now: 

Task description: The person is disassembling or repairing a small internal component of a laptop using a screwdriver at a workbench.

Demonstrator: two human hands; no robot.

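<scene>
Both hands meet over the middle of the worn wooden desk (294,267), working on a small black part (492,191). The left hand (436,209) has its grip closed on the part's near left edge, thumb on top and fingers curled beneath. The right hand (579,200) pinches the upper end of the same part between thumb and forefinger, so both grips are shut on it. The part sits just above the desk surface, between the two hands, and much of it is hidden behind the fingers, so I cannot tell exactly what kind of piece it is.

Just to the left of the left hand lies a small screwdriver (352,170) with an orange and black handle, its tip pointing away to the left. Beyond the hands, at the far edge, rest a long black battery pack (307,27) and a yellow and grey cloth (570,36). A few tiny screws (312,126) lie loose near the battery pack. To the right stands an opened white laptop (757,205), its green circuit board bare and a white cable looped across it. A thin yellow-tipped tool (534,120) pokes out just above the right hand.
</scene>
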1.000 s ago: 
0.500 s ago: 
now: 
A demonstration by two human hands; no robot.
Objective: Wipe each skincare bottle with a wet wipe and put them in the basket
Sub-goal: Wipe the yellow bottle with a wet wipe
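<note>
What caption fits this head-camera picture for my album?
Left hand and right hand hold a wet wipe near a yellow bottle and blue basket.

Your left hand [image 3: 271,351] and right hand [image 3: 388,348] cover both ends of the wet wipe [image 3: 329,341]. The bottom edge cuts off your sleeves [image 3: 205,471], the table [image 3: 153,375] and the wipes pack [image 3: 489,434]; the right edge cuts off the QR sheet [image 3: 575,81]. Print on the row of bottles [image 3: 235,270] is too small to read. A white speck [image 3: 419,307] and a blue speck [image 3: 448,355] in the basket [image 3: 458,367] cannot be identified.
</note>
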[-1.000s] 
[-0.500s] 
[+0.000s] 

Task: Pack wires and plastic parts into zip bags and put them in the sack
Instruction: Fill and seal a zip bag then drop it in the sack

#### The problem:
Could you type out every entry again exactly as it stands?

#### Exercise answer:
now: 

Task description: The person is disassembling or repairing a small internal component of a laptop using a screwdriver at a workbench.

Demonstrator: two human hands; no robot.

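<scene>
Both hands meet over the middle of the worn wooden desk (294,267), working on a small black part (492,191). The left hand (436,209) has its grip closed on the part's near left edge, thumb on top and fingers curled beneath. The right hand (579,200) pinches the upper end of the same part between thumb and forefinger, so both grips are shut on it. The part sits just above the desk surface, between the two hands, and much of it is hidden behind the fingers, so I cannot tell exactly what kind of piece it is.

Just to the left of the left hand lies a small screwdriver (352,170) with an orange and black handle, its tip pointing away to the left. Beyond the hands, at the far edge, rest a long black battery pack (307,27) and a yellow and grey cloth (570,36). A few tiny screws (312,126) lie loose near the battery pack. To the right stands an opened white laptop (757,205), its green circuit board bare and a white cable looped across it. A thin yellow-tipped tool (534,120) pokes out just above the right hand.
</scene>
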1.000 s ago: 
0.500 s ago: 
now: 
A demonstration by two human hands; no robot.
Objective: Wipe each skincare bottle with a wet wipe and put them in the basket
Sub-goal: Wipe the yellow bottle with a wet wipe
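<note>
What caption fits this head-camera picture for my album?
Left hand and right hand hold a wet wipe near a yellow bottle and blue basket.

Your left hand [image 3: 271,351] and right hand [image 3: 388,348] cover both ends of the wet wipe [image 3: 329,341]. The bottom edge cuts off your sleeves [image 3: 205,471], the table [image 3: 153,375] and the wipes pack [image 3: 489,434]; the right edge cuts off the QR sheet [image 3: 575,81]. Print on the row of bottles [image 3: 235,270] is too small to read. A white speck [image 3: 419,307] and a blue speck [image 3: 448,355] in the basket [image 3: 458,367] cannot be identified.
</note>
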[-1.000s] 
[-0.500s] 
[+0.000s] 

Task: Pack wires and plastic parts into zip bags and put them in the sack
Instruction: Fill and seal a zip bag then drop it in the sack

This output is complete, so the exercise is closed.